College Sports

4 takeaways as BC basketball shows flashes but can’t capitalize in a loss to Louisville

The Eagles made the right plays most of the day, but they weren't rewarded for their efforts.

Jay Heath scored a career-high 20 points Saturday against Louisville. Michael Dwyer/AP Photo


At times in the past, when Boston College has struggled shooting the ball, head coach Jim Christian has seen his players’ defensive intensity dwindle.

Sometimes it’s human nature, but he knows it’s the coaches’ job to help them fight those instincts. On Saturday, though the Eagles (2-7, 0-3 Atlantic Coast Conference) lost, 76-64, to Louisville (7-1, 2-0 ACC) at Conte Forum, Christian was “unbelievably proud” of their effort.

He said it was simply “one of those days” where shots didn’t fall despite the crisp ball movement and consistently solid opportunities. BC finished 34 percent from the floor and 25 percent from 3 for the game. Despite a 28-17 edge in free-throw attempts, and a career-high 20 points from sophomore Jay Heath, the Eagles suffered yet another disappointing loss.

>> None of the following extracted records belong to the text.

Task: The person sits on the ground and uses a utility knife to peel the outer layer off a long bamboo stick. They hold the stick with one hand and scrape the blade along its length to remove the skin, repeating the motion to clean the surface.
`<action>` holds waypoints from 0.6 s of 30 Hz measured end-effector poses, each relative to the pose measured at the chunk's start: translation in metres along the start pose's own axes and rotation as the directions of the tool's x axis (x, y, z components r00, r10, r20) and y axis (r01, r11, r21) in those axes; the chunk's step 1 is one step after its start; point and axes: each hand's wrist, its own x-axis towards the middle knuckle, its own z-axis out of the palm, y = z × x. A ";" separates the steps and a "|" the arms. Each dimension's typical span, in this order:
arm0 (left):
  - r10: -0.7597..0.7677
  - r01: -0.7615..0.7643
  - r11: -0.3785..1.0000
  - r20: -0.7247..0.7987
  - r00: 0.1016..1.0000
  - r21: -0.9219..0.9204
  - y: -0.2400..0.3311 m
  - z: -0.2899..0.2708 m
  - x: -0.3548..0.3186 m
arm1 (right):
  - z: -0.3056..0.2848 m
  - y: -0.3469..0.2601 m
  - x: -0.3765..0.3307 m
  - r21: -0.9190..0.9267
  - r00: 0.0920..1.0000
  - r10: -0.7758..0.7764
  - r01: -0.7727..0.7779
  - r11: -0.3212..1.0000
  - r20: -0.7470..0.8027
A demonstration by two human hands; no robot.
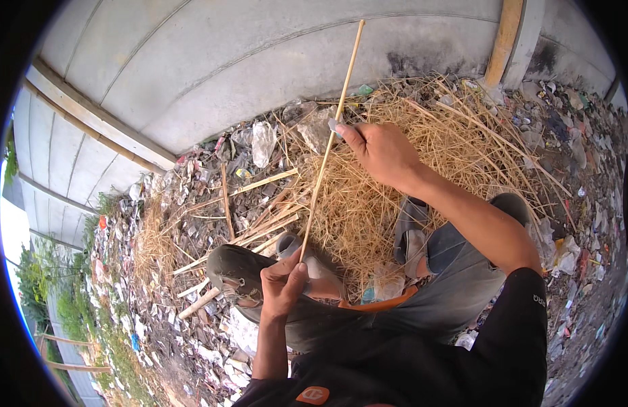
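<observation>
A long, thin, pale wooden stick [320, 180] slants up and away in front of me, its far end over the grey wall. My left hand [284, 283] is closed around its near end, thumb and fingers pinching it beside my left knee. Farther along, my right hand [385, 152] is closed on a small flat grey piece [333, 127] like a blade, which touches the stick. Most of that piece is hidden by the fingers. Under the stick and my right arm lies a heap of straw-coloured shavings [368, 210].
Several split wooden strips [263, 234] lie on the ground left of the shavings. An orange strip-shaped thing [378, 303] lies between my legs. Litter and clear plastic [263, 144] cover the ground up to the concrete wall [259, 88]. A wooden post [505, 41] stands against it.
</observation>
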 end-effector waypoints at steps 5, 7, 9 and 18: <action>0.011 -0.012 1.000 -0.040 0.999 -0.026 0.005 0.010 0.013 | 0.037 -0.020 -0.043 0.222 0.982 -0.049 0.007 0.975 0.184; 0.006 -0.008 0.999 -0.053 0.999 -0.034 0.008 0.011 0.011 | 0.018 -0.021 -0.033 0.190 0.956 -0.053 -0.003 0.982 0.287; 0.021 -0.022 0.999 -0.038 0.999 -0.032 0.002 0.008 0.008 | 0.021 -0.017 -0.033 0.260 0.922 0.008 -0.117 0.958 0.386; 0.005 -0.007 0.999 -0.058 0.998 -0.034 0.007 0.015 0.012 | 0.025 -0.015 -0.036 0.103 0.995 -0.083 0.076 0.992 0.061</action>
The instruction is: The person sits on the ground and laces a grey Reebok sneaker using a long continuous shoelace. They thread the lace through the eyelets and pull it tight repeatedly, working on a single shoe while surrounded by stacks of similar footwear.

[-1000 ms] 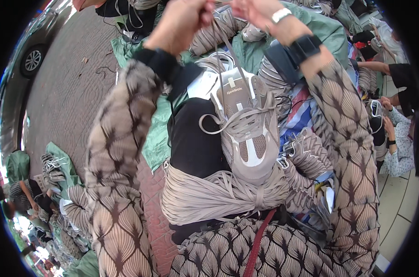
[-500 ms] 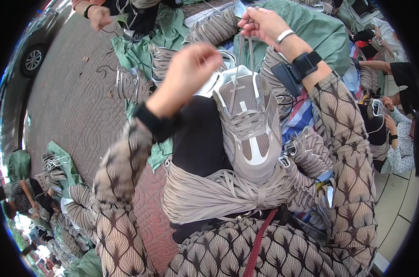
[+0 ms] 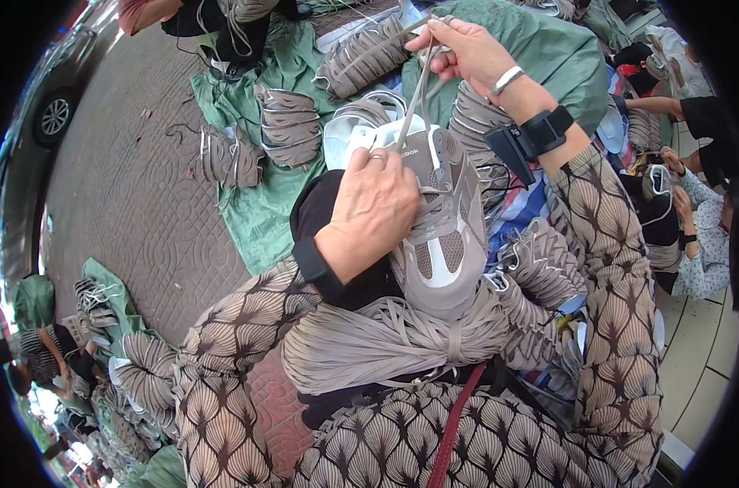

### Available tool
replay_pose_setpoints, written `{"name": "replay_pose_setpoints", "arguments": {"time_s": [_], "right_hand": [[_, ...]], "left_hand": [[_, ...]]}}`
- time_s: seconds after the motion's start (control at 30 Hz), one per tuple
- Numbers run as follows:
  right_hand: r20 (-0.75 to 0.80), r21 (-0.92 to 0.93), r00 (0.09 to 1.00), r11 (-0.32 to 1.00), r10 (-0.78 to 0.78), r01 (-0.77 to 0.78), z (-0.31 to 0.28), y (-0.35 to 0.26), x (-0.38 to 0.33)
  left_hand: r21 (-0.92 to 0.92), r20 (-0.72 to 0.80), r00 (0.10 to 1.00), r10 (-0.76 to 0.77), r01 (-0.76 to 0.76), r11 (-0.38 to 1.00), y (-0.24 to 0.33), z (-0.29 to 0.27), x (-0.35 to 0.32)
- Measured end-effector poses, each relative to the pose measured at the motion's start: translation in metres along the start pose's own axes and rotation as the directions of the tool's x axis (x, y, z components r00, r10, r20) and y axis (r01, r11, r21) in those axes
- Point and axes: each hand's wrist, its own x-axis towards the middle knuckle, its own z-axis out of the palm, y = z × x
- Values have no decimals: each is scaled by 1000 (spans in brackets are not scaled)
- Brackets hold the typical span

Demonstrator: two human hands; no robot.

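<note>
A grey-beige sneaker point(image 3: 448, 244) with white and mesh panels rests on my lap, toe toward me, its lower eyelets laced. My left hand point(image 3: 373, 203) is closed on the sneaker's left side, fingertips at the upper eyelets by the tongue; what the fingertips pinch is partly hidden. Beyond the collar, my right hand point(image 3: 461, 50) pinches the grey shoelace point(image 3: 417, 98) between thumb and fingers. Its strands run taut from there down to the top of the sneaker. Below the toe, a thick tied bundle of grey laces point(image 3: 369, 346) lies across my lap.
Stacks of nested grey shoes point(image 3: 290, 126) lie on green sheeting point(image 3: 251, 220) ahead; more stacks point(image 3: 540, 264) sit to my right. A large green sack point(image 3: 548, 65) is beyond my right hand. Other people work at the right and far left. A parked car point(image 3: 56, 98) stands far left.
My left hand has come down from above and left of the collar onto the sneaker's left side. My right hand stays raised with the shoelace, now pulled slightly left.
</note>
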Motion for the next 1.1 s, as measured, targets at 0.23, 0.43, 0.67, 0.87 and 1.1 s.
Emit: {"name": "replay_pose_setpoints", "arguments": {"time_s": [0.23,0.43,0.67,0.87,1.1], "right_hand": [[104,196,994,979,38,-58,4,-13,-16],[157,273,987,959,31,-73,10,-12,-22],[308,353,951,927,12,-126,7,-19,-27],[379,381,925,909,13,-169,22,-15,-27],[391,396,920,904,-8,-161,19,-18,-29]], "left_hand": [[-660,361,918,-162,375,651,-15,-4,6],[-527,343,939,29,166,833,-30,-15,3],[-571,296,953,67,120,812,-44,-24,-16],[-742,280,957,76,165,650,-28,-19,-6],[-530,283,959,-2,158,833,-38,-29,-11]]}}
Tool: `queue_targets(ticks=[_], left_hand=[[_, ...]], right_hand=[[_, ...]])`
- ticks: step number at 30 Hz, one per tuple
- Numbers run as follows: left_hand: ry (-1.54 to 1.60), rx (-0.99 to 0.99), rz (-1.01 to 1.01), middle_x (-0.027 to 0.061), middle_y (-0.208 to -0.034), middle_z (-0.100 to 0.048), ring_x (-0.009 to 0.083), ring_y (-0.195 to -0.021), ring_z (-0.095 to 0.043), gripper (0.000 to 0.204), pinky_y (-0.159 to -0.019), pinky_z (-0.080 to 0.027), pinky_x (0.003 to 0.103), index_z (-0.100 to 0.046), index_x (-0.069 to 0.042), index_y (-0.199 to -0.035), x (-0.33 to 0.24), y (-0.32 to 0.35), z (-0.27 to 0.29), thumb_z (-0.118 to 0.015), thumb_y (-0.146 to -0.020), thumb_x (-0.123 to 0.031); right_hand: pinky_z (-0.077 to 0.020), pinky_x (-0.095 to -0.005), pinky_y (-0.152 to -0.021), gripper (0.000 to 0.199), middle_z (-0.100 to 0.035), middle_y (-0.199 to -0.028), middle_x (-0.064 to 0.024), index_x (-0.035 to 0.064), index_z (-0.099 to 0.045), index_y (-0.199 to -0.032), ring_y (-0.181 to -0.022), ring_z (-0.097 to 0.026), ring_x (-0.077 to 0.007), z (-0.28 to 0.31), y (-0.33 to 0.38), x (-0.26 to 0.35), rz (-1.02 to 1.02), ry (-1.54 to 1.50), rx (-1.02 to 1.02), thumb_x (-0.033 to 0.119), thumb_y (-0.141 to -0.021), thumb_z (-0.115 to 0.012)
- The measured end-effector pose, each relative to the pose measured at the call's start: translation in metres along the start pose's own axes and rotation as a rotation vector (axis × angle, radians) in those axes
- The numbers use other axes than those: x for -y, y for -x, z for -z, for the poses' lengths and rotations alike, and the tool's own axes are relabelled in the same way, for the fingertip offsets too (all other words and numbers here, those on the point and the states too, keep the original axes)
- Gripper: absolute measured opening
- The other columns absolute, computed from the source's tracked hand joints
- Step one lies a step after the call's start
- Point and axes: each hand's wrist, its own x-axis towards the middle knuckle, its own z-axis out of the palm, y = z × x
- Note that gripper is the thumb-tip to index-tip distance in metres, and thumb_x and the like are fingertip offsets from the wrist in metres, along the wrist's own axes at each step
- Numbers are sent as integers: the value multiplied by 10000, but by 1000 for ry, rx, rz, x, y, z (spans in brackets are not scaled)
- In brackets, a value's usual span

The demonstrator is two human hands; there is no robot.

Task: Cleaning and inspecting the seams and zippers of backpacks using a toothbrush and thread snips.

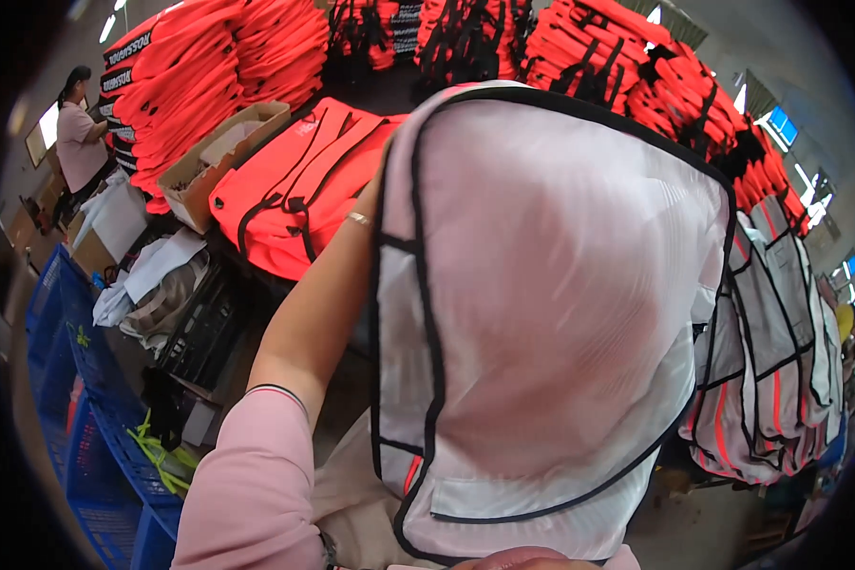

“It’s disheartening that their effort didn’t get rewarded,” Christian said, “but I’m encouraged with the effort.”

They started strong but struggled to hit shots later in the first half.

The Eagles came out with tons of energy, as Makai Ashton-Langford won a loose ball and CJ Felder made an extra pass to Heath for a corner 3. Ashton-Langford delivered inside, Steffon Mitchell converted an and-one, and Ashton-Langford registered a steal and another layup to help put the Eagles ahead, 10-3.

BC maintained the lead until the 10:13 mark, then the Cardinals got hot and showed why they’re one of the top contenders in the ACC. Louisville ripped off a quick 8-0 run in less than two minutes to seize momentum and claim a 22-15 edge. It then extended that lead to 37-24 at the break, outscoring BC 23-9 to close the half.


The Eagles shot 29 percent from the floor. Many of the looks were decent, but nothing seemed to stick.

“We’re not capitalizing and making the defense pay when they break down,” Christian said. “We have to do that. That’s the next step for our team, but we made the right plays today.”

They consistently chipped away in the second half.

The Eagles outscored Louisville, 40-39, in the second half, and their ability to draw contact and get to the free-throw line was a major reason why.

BC had 22 free-throw attempts to Louisville’s four at one point, and the final margin in attempts was only relatively close because the Cardinals got some additional chances late in the game.

Midway through the second half, Heath deliberately stopped short, drew contact, and finished in the lane for an and-one. He then buried a corner 3, off a bullet pass from James Karnik, and a steal from DeMarr Langford Jr. set up a Rich Kelly layup to cap an 8-0 burst from BC to slice the margin to 49-42 with 10:36 to go.

The Eagles continued to zip the ball around, attack the basket, and make the extra pass, but they never got into a consistent rhythm offensively. It was relatively close the rest of the way, yet Louisville had a bit more success finishing and hitting shots. David Johnson paced the Cardinals with 20 points.

Though BC ended up with only six assists, the framework was in place. The next step is turning that grittiness into concrete results.

“When you know you had a play you can make, and you didn’t make it, it’s easy to take your focus off playing hard, but we didn’t do that today,” Christian said.

Jay Heath was extremely efficient.

Heath was a major bright spot once again for the Eagles.


While he led them in scoring last year as a freshman at 13.1 points per game – and is right around that same mark this season – he had somewhat surprisingly never scored 20 until Saturday.

After pouring in 17 points and hitting three 3-pointers in BC’s 79-76 loss to NC State on Wednesday, Heath finished an efficient 5 of 10 from the field, 4 of 6 from 3, and 6 of 7 from the line against Louisville. His usage percentage was third-highest on the team, yet he was BC’s best player.

Heath’s versatility was on full display, and he continues to be one of BC’s most consistent players.

“I thought in the Syracuse game, when the ball wasn’t going in for him, I don’t think he played with the same edge and the same energy. He let it get to him,” Christian said. “He hasn’t done that since. This is about growth.”

The Eagles have had their opportunities, and now they need to turn those chances into wins.

Right now, it’s all about framing.

On the one hand, the Eagles are consistently improving and showing that they can hang with some of the tougher teams in the conference. On the other, they’re losing those battles and are now 2-7 on the season.

Much like in the Villanova, St. John’s, Minnesota, and NC State games, the Eagles hung around and had their chances. Outside of the duds against Florida and Syracuse, they had an exactly even point-differential on the season coming into Saturday’s game.

This team is capable of making some noise in the ACC, but it has to start soon if it wants to to be considered a legitimate threat.


“The result hasn’t been there,” Christian said, “but we’re getting better.”